Task brief
When you reach the line containing "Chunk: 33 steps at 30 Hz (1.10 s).", include it and stop; until then, return each line of the material exactly, starting with the first.

Provided material
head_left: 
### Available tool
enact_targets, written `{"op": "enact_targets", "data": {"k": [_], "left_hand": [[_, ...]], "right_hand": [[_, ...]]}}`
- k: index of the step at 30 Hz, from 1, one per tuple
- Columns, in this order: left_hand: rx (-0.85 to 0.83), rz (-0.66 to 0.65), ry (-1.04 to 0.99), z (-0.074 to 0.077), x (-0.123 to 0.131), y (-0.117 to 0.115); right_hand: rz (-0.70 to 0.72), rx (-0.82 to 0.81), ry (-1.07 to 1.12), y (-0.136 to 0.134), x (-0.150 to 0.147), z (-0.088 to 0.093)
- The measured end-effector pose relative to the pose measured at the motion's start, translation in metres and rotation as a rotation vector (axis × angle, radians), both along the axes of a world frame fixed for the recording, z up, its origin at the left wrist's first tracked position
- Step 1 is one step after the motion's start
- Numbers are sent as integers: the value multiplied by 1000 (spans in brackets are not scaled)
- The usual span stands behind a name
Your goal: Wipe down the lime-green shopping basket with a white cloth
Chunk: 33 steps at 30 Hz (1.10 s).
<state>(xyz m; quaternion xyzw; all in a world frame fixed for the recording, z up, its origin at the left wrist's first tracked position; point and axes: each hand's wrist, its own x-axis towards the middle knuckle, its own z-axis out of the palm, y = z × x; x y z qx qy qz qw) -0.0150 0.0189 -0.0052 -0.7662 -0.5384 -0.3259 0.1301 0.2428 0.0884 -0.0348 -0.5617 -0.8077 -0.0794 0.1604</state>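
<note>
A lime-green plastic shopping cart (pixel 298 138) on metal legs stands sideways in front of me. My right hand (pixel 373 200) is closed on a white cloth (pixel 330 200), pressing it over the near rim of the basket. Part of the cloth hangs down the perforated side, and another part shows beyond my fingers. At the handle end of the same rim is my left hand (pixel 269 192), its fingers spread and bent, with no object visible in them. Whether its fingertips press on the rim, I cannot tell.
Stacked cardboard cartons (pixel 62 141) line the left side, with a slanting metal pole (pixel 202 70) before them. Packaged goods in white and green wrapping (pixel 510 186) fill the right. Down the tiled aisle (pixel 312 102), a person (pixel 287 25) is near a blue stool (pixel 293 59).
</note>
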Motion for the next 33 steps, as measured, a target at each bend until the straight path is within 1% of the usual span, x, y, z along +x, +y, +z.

Answer to the exercise
head_left: 
### Available tool
enact_targets, written `{"op": "enact_targets", "data": {"k": [_], "left_hand": [[_, ...]], "right_hand": [[_, ...]]}}`
- k: index of the step at 30 Hz, from 1, one per tuple
- Columns, in this order: left_hand: rx (-0.85 to 0.83), rz (-0.66 to 0.65), ry (-1.04 to 0.99), z (-0.074 to 0.077), x (-0.123 to 0.131), y (-0.117 to 0.115); right_hand: rz (-0.70 to 0.72), rx (-0.82 to 0.81), ry (-1.07 to 1.12), y (-0.136 to 0.134), x (-0.150 to 0.147), z (-0.088 to 0.093)
- The measured end-effector pose relative to the pose measured at the motion's start, translation in metres and rotation as a rotation vector (axis × angle, radians), both along the axes of a world frame fixed for the recording, z up, its origin at the left wrist's first tracked position
- Step 1 is one step after the motion's start
- Numbers are sent as integers: the value multiplied by 1000 (spans in brackets are not scaled)
- The usual span stands behind a name
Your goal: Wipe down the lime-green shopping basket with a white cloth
Chunk: 33 steps at 30 Hz (1.10 s).

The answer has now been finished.